Both likely woke Republicans from a deep sleep since most had been out late the night before parading around town with torchlights before ending up at Lincoln’s home, according to the Nov. 6, 1860, Illinois State Journal.
Lincoln had no campaigning to do that day; it would have been unseemly. “Lincoln, over the last six months, had done next to nothing publicly, and precious little privately, either in person or in print, to advance his own cause,” Holzer wrote in his book. “Prevailing political tradition called for silence from presidential candidates.”

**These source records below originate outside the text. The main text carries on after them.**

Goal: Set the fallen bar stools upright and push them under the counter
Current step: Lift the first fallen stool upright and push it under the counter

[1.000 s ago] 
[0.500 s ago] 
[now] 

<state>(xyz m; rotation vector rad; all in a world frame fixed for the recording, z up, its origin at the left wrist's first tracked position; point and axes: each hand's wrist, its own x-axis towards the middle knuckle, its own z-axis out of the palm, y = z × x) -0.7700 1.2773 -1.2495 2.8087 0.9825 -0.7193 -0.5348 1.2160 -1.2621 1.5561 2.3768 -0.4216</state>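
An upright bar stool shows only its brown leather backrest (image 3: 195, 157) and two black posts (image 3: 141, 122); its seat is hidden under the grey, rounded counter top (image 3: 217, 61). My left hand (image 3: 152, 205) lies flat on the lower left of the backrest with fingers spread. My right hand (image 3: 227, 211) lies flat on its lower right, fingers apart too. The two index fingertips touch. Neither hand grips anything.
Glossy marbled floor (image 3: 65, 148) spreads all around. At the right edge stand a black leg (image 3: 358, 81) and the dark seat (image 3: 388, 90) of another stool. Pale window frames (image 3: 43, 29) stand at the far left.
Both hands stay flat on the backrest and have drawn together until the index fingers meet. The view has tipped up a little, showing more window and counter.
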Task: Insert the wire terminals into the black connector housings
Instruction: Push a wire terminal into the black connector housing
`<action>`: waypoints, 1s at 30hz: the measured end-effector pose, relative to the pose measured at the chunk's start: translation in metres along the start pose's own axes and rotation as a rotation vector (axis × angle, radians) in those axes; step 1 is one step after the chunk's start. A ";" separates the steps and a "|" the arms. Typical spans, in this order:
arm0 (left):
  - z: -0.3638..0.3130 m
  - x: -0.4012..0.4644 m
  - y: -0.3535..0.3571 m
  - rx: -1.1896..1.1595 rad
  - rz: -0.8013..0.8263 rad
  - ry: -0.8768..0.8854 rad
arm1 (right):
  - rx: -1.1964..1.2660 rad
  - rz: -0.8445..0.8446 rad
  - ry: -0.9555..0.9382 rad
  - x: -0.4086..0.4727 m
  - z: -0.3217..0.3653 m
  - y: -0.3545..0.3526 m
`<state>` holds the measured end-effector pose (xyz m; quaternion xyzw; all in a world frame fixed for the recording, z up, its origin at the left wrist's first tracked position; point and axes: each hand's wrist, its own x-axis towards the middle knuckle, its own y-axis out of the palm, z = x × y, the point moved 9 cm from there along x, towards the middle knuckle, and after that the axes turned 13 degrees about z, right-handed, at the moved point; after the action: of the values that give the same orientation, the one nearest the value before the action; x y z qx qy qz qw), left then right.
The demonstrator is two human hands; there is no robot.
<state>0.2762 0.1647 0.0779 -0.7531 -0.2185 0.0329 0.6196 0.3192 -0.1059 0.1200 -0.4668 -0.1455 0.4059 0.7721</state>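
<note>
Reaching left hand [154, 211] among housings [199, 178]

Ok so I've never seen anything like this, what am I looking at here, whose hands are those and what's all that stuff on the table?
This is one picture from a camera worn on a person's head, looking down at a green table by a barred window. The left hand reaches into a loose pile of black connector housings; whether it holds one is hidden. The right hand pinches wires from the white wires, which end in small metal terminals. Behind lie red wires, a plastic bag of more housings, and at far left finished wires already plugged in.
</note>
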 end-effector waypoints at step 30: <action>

Sage advice from peers called for it, too, according to Burlingame. In his book he quoted journalist and Lincoln supporter William Cullen Bryant who wrote to Lincoln: “I am sure that I but express the wish of the vast majority of your friends when I say that they want you to make no speeches, write no letters as a candidate, enter into no pledges, make no promises, nor even give any of those kind words which men are apt to interpret as promises.”
That morning Lincoln headed for the Statehouse (now the Old State Capitol), where he’d used the Governor’s Suite as a temporary office for the last several months, greeting politicians, well-wishers, reporters and anyone who wanted to shake his hand or talk to him. On that day, Nov. 6, a group of visitors asked him about his rail-splitting days and Lincoln demonstrated his favorite method for splitting wood.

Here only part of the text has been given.